### What is being asked:
Once you find the line containing "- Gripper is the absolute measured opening" in the data below, copy it and each following line exactly, up to and including the line containing "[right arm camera", and nothing else.

### Supplied material:
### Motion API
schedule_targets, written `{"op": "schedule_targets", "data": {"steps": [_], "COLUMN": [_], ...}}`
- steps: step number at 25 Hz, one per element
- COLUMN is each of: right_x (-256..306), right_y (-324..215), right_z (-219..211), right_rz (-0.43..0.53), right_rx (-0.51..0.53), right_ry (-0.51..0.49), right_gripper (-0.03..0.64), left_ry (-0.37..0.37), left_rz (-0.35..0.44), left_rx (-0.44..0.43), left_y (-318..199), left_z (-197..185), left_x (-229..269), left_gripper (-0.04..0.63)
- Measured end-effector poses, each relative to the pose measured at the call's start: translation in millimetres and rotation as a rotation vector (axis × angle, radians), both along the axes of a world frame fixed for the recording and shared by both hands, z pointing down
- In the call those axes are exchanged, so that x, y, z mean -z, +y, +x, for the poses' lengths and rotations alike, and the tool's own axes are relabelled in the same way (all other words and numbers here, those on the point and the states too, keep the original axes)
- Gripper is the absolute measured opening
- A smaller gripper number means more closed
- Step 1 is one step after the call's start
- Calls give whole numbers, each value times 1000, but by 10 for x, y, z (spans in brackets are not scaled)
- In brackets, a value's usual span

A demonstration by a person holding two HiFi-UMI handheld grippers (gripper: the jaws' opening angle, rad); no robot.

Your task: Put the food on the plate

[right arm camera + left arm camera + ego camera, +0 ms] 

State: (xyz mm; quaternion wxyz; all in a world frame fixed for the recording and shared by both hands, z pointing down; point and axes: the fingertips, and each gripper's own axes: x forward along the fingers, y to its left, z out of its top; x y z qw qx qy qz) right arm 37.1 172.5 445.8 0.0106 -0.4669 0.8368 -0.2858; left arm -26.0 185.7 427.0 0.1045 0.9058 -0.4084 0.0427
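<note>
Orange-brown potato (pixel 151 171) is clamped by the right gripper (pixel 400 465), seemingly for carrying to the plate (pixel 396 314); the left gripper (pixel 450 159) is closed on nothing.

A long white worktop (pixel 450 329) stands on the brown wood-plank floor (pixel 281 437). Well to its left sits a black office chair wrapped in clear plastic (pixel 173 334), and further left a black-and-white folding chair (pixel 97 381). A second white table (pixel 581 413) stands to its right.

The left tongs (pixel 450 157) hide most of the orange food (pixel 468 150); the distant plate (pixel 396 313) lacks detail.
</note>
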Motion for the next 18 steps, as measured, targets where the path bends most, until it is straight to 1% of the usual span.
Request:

### Solution for this problem:
- Gripper is the absolute measured opening
- A smaller gripper number means more closed
- Step 1 is one step after the call's start
- Calls give whole numbers, each value times 1000, but by 10 for x, y, z (spans in brackets are not scaled)
- In brackets, a value's usual span

A demonstration by a person holding two HiFi-UMI handheld grippers (gripper: the jaws' opening angle, rad); no robot.

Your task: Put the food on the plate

[right arm camera + left arm camera + ego camera, +0 ms] 

That finishes the answer to the exercise.